SEOUL - South Korean President Roh Moo-Hyun announced a summit meeting with US President George W. Bush next month as North Korea kept the world guessing on its next move in the nuclear stalemate.

Roh and Bush will meet on June 10 almost one year after the last round of six-party talks on the standoff were held in Beijing.

"We expect the talks to provide an important opportunity for the leaders to actively seek a peaceful solution as consultations among involved countries on the North Korean nuclear issue continue," presidential spokesman Kim Man-Soo said, according to the Yonhap news agency.

The talks bringing together the two Koreas, China, Japan, Russia and the United States have been in limbo since North Korea boycotted a scheduled fourth round in September last year.

The summit meeting was announced as Seoul lodged a protest with Japan after a Japanese official said Washington no longer trusted South Korea and Japan was reluctant to share North Korea-related intelligence with its neighbour.

Japanese Vice Foreign Minister Shotaro Yachi made the remarks to visiting South Korean lawmakers in Tokyo earlier this month, according to one of the lawmakers who attended the meeting.

"As the United States does not place enough trust in South Korea, we cannot but be cautious about sharing intelligence with Seoul," Yachi was quoted as saying by Park Jin, a senior lawmaker with the opposition Grand National Party.

The Japanese official said the six-party talks were failing because Seoul seemed to be siding with North Korea.
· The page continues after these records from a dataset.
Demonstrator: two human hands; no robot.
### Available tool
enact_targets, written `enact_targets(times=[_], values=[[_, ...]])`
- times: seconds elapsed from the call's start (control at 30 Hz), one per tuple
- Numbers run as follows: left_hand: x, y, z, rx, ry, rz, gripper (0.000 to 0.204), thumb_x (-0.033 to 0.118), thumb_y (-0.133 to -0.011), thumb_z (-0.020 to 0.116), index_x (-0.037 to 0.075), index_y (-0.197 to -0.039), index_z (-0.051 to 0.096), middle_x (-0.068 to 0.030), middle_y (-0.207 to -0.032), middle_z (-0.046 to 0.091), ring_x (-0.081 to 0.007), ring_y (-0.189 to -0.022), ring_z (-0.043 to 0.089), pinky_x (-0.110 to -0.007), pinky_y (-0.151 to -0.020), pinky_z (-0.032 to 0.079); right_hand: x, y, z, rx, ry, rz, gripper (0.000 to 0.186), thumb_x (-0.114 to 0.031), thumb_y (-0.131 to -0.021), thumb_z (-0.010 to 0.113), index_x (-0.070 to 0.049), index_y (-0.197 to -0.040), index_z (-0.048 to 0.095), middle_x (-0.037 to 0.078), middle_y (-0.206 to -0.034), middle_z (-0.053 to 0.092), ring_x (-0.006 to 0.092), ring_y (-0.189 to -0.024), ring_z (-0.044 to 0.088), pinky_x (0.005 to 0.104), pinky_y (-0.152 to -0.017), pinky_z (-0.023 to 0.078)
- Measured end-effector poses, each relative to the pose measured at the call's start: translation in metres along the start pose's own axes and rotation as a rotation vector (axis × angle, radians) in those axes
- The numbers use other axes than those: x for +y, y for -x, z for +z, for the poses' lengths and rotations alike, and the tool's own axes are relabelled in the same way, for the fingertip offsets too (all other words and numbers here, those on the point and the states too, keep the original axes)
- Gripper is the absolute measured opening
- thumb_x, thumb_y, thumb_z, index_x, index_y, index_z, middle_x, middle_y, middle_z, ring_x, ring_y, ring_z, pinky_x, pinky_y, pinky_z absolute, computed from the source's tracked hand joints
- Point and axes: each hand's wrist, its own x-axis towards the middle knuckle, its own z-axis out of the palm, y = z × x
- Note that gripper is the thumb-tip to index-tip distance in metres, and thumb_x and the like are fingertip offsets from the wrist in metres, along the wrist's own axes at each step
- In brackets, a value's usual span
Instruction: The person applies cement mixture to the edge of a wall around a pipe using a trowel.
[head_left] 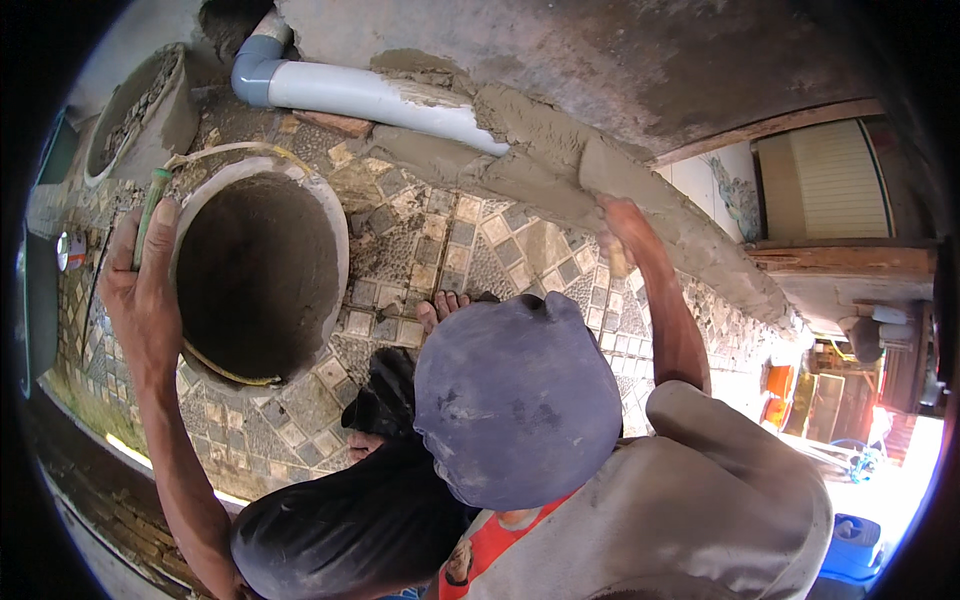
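My left hand (150, 240) is closed around the green grip of a bucket handle. The handle's pale ends reach the rim of a cement-crusted bucket (340, 225), whose hollow is dark and grey inside. Across from it, my right hand (630, 228) is wrapped round what looks like a trowel (617, 262) with a yellowish handle. Its blade is hard to tell from the wet mortar (550, 165) it meets. That mortar forms a long ridge along the wall's foot. A white pipe (370, 95) with a grey elbow (255, 70) runs into the ridge, partly covered by mortar.
Another mortar-smeared bucket (180, 110) stands at the far left. The patterned tile floor (320, 400) carries mortar crumbs. A cap (515, 400) hides part of the floor and a bare foot. A blue container (850, 545) stands at the lower right.
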Motion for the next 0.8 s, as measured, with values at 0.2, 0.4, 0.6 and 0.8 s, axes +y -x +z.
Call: enact_targets(times=[0.2, 0.4, 0.6, 0.8], values=[[0.0, -0.001, -0.002, 0.045, -0.042, -0.001, 0.051, 0.033, -0.099, 0.072, -0.009, -0.128, 0.065, -0.0121, -0.104, 0.075, -0.0141, -0.094, 0.066, -0.027, -0.088, 0.051, -0.06, 0.017, 0.07, -0.181, 0.071, -0.046, 0.028, -0.03, -0.106, 0.05, -0.006, -0.092, 0.052, 0.002, -0.064, 0.047, 0.0136, -0.045, 0.043, 0.0362, -0.041, 0.043], [0.002, 0.002, -0.007, 0.009, 0.008, -0.015, 0.056, 0.035, -0.099, 0.072, -0.012, -0.129, 0.063, -0.0134, -0.105, 0.074, -0.0153, -0.096, 0.066, -0.028, -0.089, 0.052, -0.108, 0.02, 0.109, -0.249, 0.581, -0.364, 0.037, -0.033, -0.105, 0.046, -0.001, -0.092, 0.058, 0.009, -0.076, 0.059, 0.0222, -0.063, 0.059, 0.0424, -0.061, 0.053], [-0.004, 0.006, -0.013, 0.07, -0.097, -0.041, 0.068, 0.04, -0.096, 0.075, -0.015, -0.134, 0.059, -0.017, -0.109, 0.073, -0.0176, -0.099, 0.067, -0.029, -0.092, 0.052, -0.124, -0.031, 0.044, -0.082, 1.242, -0.547, 0.051, -0.032, -0.104, 0.037, 0.006, -0.122, 0.065, 0.031, -0.127, 0.062, 0.0441, -0.12, 0.06, 0.0515, -0.106, 0.046], [-0.013, 0.003, -0.02, 0.033, 0.009, -0.047, 0.056, 0.035, -0.099, 0.072, -0.008, -0.134, 0.063, -0.0123, -0.106, 0.073, -0.015, -0.093, 0.067, -0.027, -0.088, 0.052, -0.047, -0.062, -0.074, -0.026, 1.134, -0.315, 0.056, -0.042, -0.106, 0.041, 0.007, -0.12, 0.064, 0.03, -0.131, 0.061, 0.0468, -0.119, 0.058, 0.05, -0.106, 0.045]])
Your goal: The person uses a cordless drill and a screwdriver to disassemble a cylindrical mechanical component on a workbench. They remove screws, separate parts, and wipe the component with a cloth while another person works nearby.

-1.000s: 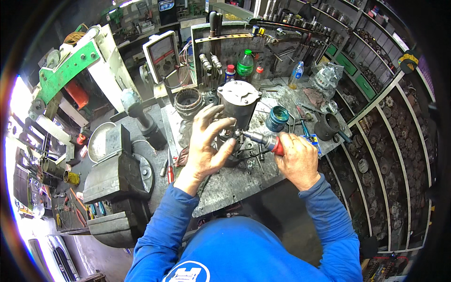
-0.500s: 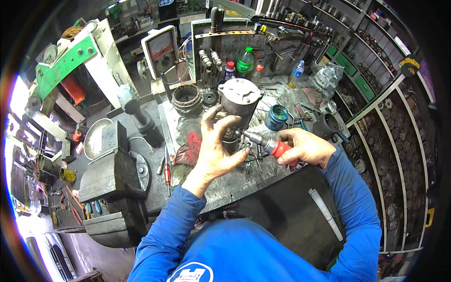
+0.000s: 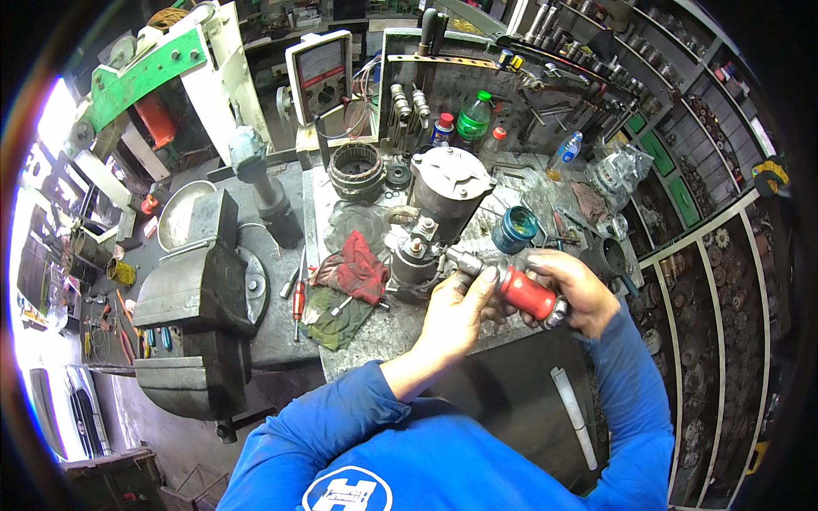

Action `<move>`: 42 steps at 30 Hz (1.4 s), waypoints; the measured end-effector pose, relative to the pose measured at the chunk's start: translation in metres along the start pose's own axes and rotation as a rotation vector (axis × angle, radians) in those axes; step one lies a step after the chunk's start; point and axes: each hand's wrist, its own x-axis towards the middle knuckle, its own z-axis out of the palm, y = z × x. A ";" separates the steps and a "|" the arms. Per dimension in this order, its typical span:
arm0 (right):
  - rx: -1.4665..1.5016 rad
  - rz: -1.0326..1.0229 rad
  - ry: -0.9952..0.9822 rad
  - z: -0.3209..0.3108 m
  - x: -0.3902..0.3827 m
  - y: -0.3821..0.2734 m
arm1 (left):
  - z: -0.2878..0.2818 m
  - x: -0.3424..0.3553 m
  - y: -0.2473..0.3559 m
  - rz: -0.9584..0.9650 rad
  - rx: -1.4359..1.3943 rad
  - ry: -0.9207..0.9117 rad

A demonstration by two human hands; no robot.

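Note:
A red-and-silver cylindrical tool [image 3: 528, 295] is between my hands at the bench's front right. My left hand [image 3: 456, 319] grips its silver front end. My right hand [image 3: 579, 298] wraps round its red rear part, some fingers hidden beneath it. The tool's nose points up-left toward the terminal studs [image 3: 417, 246] on a small metal cylinder, beside a larger motor housing [image 3: 452, 185] with a pale cap. Whether the nose touches them I cannot tell. A red rag [image 3: 354, 271], a green cloth [image 3: 328, 322] and a blue jar [image 3: 515, 229] lie or stand nearby.
A large vise [image 3: 179, 298] and a press tool [image 3: 268, 196] occupy the left. A ring part [image 3: 354, 170], bottles [image 3: 472, 119] and a tool board [image 3: 528, 77] are at the back. Shelves of parts [image 3: 716, 341] line the right. A white tube [image 3: 573, 417] lies low beside my right forearm.
My left hand has moved down and right from beside the cylinder onto the tool. The tool and my right hand have shifted right and down, away from the cylinder's top.

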 end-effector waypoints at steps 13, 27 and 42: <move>-1.634 -0.957 0.893 0.055 -0.007 0.079 | 0.013 -0.009 0.022 0.041 0.180 0.093; -1.669 -0.896 0.841 0.048 -0.004 0.066 | -0.070 0.025 0.100 0.954 1.054 -0.086; -1.479 -0.586 0.525 0.056 -0.008 0.016 | -0.072 0.041 0.083 0.988 0.957 0.008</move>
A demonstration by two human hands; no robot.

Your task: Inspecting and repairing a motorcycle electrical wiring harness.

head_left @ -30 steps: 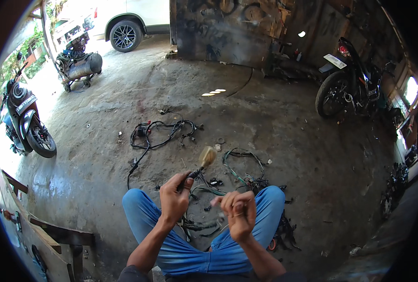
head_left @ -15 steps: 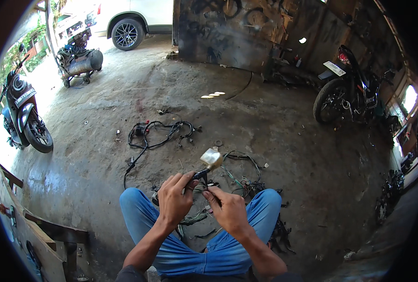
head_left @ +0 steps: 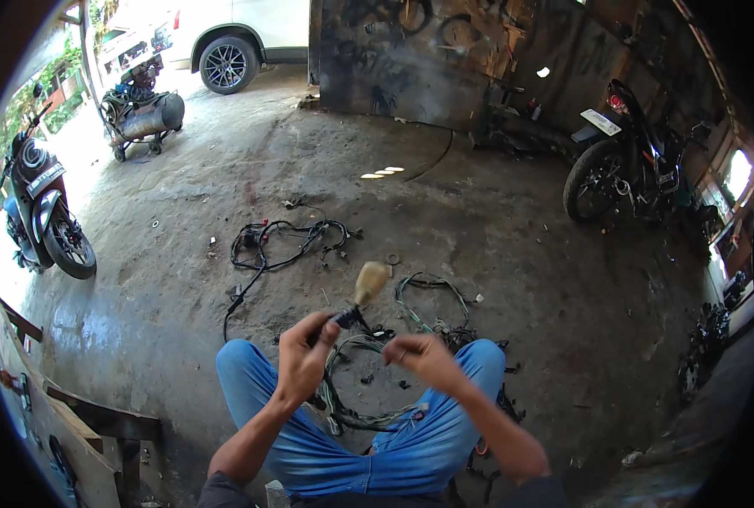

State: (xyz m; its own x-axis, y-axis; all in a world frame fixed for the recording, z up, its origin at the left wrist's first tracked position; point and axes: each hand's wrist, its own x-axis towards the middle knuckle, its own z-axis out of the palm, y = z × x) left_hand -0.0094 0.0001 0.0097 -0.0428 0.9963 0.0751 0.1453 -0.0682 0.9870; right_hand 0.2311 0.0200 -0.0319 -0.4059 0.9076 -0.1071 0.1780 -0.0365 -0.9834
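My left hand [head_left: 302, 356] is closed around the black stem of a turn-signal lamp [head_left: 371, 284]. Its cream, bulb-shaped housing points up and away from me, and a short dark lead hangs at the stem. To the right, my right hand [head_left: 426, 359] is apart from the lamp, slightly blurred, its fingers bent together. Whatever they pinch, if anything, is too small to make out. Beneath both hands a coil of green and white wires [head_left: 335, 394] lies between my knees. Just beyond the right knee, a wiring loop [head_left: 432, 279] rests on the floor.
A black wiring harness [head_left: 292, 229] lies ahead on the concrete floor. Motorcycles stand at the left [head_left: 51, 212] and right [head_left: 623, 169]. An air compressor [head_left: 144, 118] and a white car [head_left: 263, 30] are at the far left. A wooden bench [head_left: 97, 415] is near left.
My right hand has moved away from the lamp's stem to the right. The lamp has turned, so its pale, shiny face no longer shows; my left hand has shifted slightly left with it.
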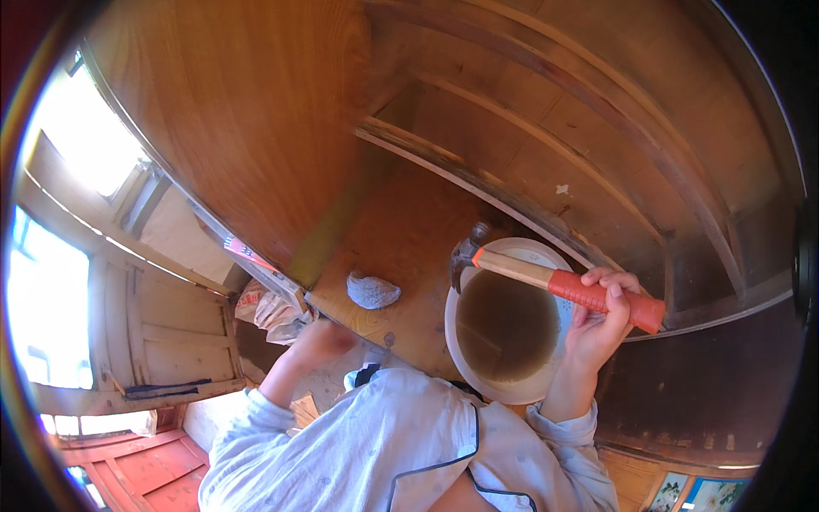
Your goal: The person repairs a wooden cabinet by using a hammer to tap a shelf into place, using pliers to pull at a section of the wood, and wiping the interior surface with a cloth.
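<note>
Head cam: white basin [516, 392] at 4 o'clock, partly filled with murky brown water [508, 333]. Claw hammer [522, 271] slanting across in view, head at the basin's 11, right hand [604, 331] at its 3, fingers clamped round the red grip [584, 291]. Greyish rag [373, 291] toward 8 on wood board [409, 333]. Left hand [320, 344] blurry nearby, 8-ish; can't tell fingers apart or together.

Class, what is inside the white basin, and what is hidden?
Murky brown liquid lies in the white basin; the bottom cannot be made out through it. The hammer in the right hand hides a strip across the far part.
</note>
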Motion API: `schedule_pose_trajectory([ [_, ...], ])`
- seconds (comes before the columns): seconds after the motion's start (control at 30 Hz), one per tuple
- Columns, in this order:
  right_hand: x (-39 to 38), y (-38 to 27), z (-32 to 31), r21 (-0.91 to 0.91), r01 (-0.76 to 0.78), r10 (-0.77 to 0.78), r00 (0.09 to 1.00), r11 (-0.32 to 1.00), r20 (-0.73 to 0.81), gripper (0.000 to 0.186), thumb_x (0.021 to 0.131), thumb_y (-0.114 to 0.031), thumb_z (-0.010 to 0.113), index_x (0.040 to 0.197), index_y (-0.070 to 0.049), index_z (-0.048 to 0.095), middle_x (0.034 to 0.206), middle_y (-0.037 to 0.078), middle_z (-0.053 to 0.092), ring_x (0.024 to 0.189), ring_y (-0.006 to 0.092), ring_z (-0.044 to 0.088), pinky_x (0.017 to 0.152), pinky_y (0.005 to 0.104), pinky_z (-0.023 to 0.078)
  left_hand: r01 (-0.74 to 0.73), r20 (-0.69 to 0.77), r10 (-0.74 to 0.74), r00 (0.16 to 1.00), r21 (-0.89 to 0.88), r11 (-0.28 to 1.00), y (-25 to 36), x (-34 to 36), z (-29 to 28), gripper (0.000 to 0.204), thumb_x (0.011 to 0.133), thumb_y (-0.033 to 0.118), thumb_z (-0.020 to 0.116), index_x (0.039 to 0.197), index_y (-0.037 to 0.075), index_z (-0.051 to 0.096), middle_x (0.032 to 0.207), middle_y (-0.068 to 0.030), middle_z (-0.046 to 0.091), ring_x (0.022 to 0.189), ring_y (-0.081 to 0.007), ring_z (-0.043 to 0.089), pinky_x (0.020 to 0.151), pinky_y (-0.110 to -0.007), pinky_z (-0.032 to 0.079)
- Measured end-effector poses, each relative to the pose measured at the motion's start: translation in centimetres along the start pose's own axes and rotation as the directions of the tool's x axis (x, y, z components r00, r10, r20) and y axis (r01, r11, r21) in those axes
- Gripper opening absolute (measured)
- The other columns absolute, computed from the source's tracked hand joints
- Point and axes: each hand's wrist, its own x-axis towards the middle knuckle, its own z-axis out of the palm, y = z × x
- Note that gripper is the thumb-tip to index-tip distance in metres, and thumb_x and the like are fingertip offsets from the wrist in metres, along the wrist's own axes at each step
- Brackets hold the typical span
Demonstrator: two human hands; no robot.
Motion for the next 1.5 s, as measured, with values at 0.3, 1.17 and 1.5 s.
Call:
schedule_pose_trajectory([
  [0.3,0.6,-0.2,1.2,-0.005,0.022,-0.021,0.991,1.0,0.129,0.017,0.082,-0.021,0.052,0.083,-0.005,0.046,0.07,0.014,0.054,0.055,0.0133,0.044,0.043,0.0227,0.03,0.023,-0.298,-0.192,0.935,-0.489,0.872,3.2,0.0,-2.9,0.022,0.09,0.015,0.059,0.104,-0.002,0.063,0.094,-0.0152,0.068,0.085,-0.0251,0.066,0.077,-0.034,0.051],
  [1.17,7.8,-16.3,5.7,0.102,0.656,-0.664,0.744,0.748,0.079,0.021,0.089,-0.026,0.049,0.085,-0.005,0.052,0.076,0.01,0.05,0.044,0.0086,0.034,0.035,0.0174,0.03,-0.311,-0.345,-0.312,0.885,-0.938,0.154,9.9,21.4,-15.9,0.035,0.091,0.033,0.059,0.113,0.005,0.054,0.099,-0.0062,0.059,0.089,-0.016,0.06,0.075,-0.031,0.048],
  [1.5,17.0,-15.0,17.5,-0.348,0.727,-0.654,0.686,0.593,0.319,0.013,0.091,-0.013,0.053,0.09,-0.001,0.059,0.069,0.006,0.059,0.057,0.0059,0.046,0.049,0.021,0.035,-0.686,-0.67,0.152,0.727,-0.717,0.125,20.2,17.9,-21.4,0.045,0.096,0.025,0.058,0.13,-0.002,0.046,0.117,-0.0131,0.058,0.107,-0.0198,0.056,0.094,-0.034,0.045],
])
"The reason is that the United States and Japan are on the right while China and North Korea on the left as South Korea, which used to be in the middle, appears to be moving to the left. This is quite worrisome," Yachi said.

Differences over how to handle the North Korean nuclear standoff have created a rift between Seoul and Washington. Seoul has pursued engagement with the Stalinist state and joined China in opposing plans to pressure Pyongyang while Washington has sought a harder line, including seeking to refer North Korea to the UN Security Council.

North Korea has raised the stakes in recent months by declaring it had nuclear weapons in February and claiming it had unloaded 8,000 spent fuel rods from its reactor that can be reprocessed into weapons-grade plutonium.

However, North Korea has denied reports it is preparing to conduct a nuclear test, according to a Czech parliamentary delegation that visited Pyongyang this week.

"North Korean officials said the reports of a nuclear test is nonsense," Lubomir Zaoralek, chairman of the lower house of the Czech Parliament, said in an interview with Yonhap after arriving in Seoul on Tuesday.

The six-member Czech delegation met with North Korean leaders, including Pyongyang's number two Kim Yong-Nam and Choe Tae-Bok, chairman of the North's Supreme People's Assembly.

Zaoralek said the North Koreans reassured him Pyongyang was willing to resolve the crisis peacefully but was still reluctant to rejoin six-way talks.

Chinese President Hu Jintao believes six-party talks were unlikely to resume any time soon, Yonhap said.

"There will be some difficulty for some time for the six-party talks to resume," Hu told Park Geun-hye, leader of the conservative opposition Grand National Party, in a meeting in Beijing on Tuesday, Yonhap said.

Pyongyang and Washington are locked in a stalemate over North Korea's demands for concessions for shutting down its nuclear drive.